A few days after, Mr. Igiebor, Favour’s husband, in another viral video, claimed that the whole passport-tearing episode was a skit. He also claimed that the document his wife tore was not a passport. Since then, mum has been the word from the NIS. If one can correctly profile Nigeria, there will be no consequences for this action. In this Igiebor matter, the world saw a torn document which Favour herself, in moment of spousal anger, affirmed was a torn passport. Why didn’t Mr Igiebor show us the un-torn passport?

Not to worry. This is Nigeria. A shock-horror skit. The skit that Nigeria has become ranges from the ribald to the nauseating. Sometimes, the Onire – the Nigerian state itself – neglecting its awesome powers, becomes the equivalent of an elderly man who strewn corns round his waist. When he is embarrassingly surrounded by chickens, he is scorned as an architect of his own shame. In some other skits, Nigerians make themselves laughing stocks, abetted by the state. Like Mr. and Mrs. Igiebor.

Another major skit that Nigeria has flaunted without let is our comatose refineries. Their fitting mirror is the Abiku (the dying and given-birth-to-intermittently) Port Harcourt refinery child. In skits, the more you look at Nigeria’s refineries, the less you see. The refinery has undergone so many reverses on its operational dates. This bottomless hole however does not reverse its gobbling of billions of dollars. Mele Kyari, under whom NNPC has ailed and gasped in death throes, is the hero of the skit, even as he luxuriates like maggots in a sewer. It is so laughable that the most fitting epithet for Nigeria’s and the Port Harcourt refinery should be Nigeria’s National Refinery Skit.

Then, Nigeria had its most engaging skit ever same last week. A French court had ruled that three Nigerian presidential jets be seized in a long-standing dispute with a Chinese company, Zhongshan Fucheng Industrial Investment. The presidency fumed like an injured cobra. And rightly so. The skit in this aircraft seizure is however the allegation that jets which courted national row recently were part of the seizure. In a Nigeria afflicted by presidential-induced excruciating hunger, purchasing jets for Nigeria’s president seemed more urgent than the livelihoods of the suffering people. The allegation had been bandied about for a couple of months now that the presidency had procured the multiple of billion Naira-worth jets surreptitiously and wheeled them to France. Yet, Nigerians are daily encouraged to tighten their belts in national sacrifice.

Highly applauded investigative journalist, David Hundeyin, same last week on his X handle, alleged that our president has migrated from the Maybach S-Class known to be the official automobile of Nigerian presidents.

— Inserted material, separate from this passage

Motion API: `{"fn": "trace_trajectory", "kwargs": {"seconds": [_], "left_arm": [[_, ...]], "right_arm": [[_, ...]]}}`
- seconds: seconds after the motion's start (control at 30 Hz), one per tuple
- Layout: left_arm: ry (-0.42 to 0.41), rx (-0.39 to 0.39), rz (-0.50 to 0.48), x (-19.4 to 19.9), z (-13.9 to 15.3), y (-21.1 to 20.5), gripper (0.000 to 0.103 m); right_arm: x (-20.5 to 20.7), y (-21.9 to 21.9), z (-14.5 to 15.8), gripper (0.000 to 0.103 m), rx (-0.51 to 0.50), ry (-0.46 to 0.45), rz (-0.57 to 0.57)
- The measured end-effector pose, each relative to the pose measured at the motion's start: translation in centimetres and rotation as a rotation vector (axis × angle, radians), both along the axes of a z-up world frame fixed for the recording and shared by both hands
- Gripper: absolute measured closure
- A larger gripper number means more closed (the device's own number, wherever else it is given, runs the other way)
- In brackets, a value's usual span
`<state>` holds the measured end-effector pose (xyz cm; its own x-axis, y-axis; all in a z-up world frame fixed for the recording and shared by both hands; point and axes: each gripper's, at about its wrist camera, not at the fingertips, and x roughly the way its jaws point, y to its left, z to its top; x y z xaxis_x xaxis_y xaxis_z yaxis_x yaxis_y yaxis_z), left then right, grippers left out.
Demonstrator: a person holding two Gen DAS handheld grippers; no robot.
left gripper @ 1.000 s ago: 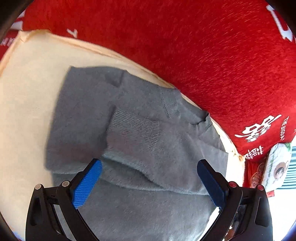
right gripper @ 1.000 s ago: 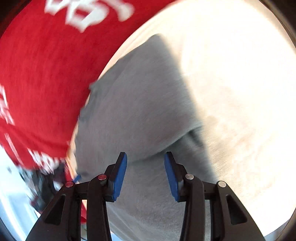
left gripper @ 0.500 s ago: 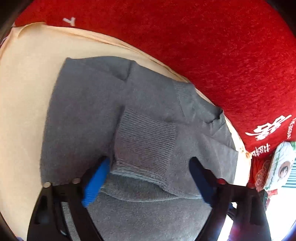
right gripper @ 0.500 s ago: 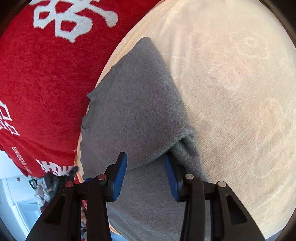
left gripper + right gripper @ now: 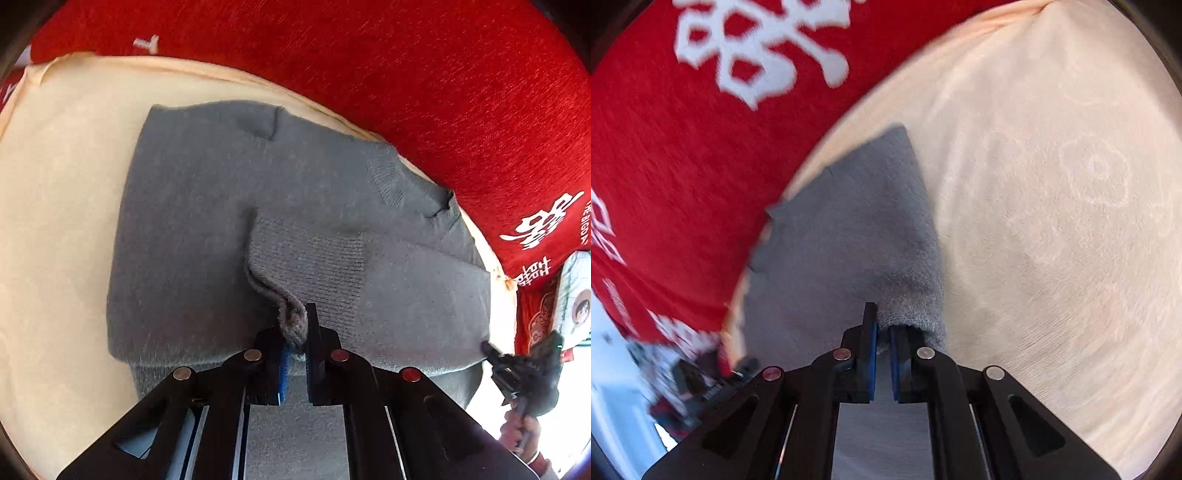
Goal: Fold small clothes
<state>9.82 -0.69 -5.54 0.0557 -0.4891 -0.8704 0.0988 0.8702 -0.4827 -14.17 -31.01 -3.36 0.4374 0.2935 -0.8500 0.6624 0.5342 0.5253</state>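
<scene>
A small grey knit sweater (image 5: 192, 258) lies on a cream cloth (image 5: 55, 221), its sleeves folded across the body. My left gripper (image 5: 295, 332) is shut on a bunched fold of the sweater near its ribbed cuff (image 5: 317, 266). My right gripper (image 5: 882, 332) is shut on the sweater's edge (image 5: 908, 306); the sweater (image 5: 842, 229) stretches away from it. The right gripper also shows in the left wrist view (image 5: 517, 365), at the sweater's right corner.
A red blanket with white lettering (image 5: 424, 92) borders the cream cloth at the back; it also shows in the right wrist view (image 5: 683, 129). The cream cloth (image 5: 1052, 184) spreads to the right of the sweater. A printed bag (image 5: 576, 295) lies at the far right.
Both grippers have gone from open to shut on the sweater. The left one closed on the fold by the cuff, the right one on the sweater's edge.
</scene>
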Motion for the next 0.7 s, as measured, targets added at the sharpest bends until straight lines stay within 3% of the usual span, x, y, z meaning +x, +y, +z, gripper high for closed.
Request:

Recently, said Hundeyin, our president also procured some armored Cadillac Escalade SUVs. This was a man whom his vice, Kashim Shettima, in another presidential shock-horror skit, claimed lives such an austere life that he goes about with only one wristwatch! The Cadillac SUVs must be worth enough to send hunger packing from the tummies of citizens of a state in Nigeria. The Cadillac, among other features, has in-built gadgets that can withstand attacks from powerful weaponry, including improved explosive devices (IEDs). We are happy for our sybaritic president dressed in borrowed robes by his vice.

Uniting Tajudeen Abbas’ Idi Amin Dada-like Bill, Mr. & Mrs. Igiebor’s attempt to hoodwink the system by falsely labelling a dog we can all see monkey, President Tinubu’s seized jets, Port Harcourt’s reversible refinery, legislators’ jumbo salary and Yahaya Bello/EFCC’s ding-dong is absence of national truth. Our leaders are enveloped in shrouds of barefaced lies. The led are not any better. Yet, we collectively desire genuine national development. Our case is akin to that of a man who wants the head of a tortoise and its legs but doesn’t want the animal in its entirety. Nigeria is a joke!